Source material:
--
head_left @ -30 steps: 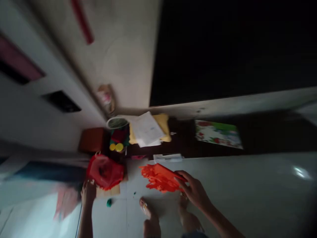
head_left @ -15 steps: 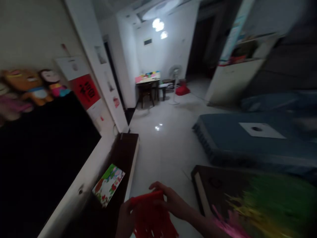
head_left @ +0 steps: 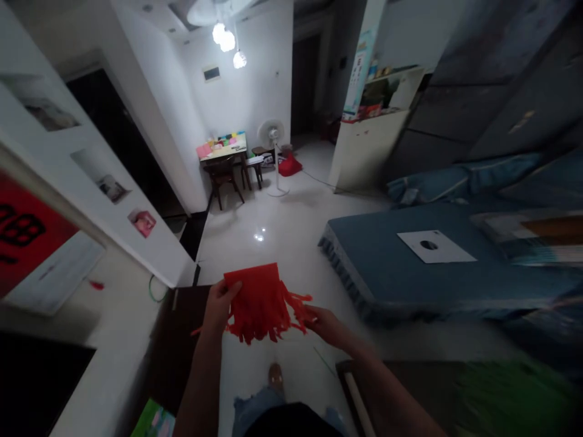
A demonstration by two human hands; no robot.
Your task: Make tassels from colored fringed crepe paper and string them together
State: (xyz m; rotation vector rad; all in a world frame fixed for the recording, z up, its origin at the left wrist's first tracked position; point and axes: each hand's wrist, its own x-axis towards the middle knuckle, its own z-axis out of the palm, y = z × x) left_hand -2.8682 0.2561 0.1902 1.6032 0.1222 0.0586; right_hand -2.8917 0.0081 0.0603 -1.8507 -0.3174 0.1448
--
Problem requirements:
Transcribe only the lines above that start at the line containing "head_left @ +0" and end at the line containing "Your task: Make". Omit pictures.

Task output:
head_left @ +0 steps: 
A demonstration by two human hands; no robot.
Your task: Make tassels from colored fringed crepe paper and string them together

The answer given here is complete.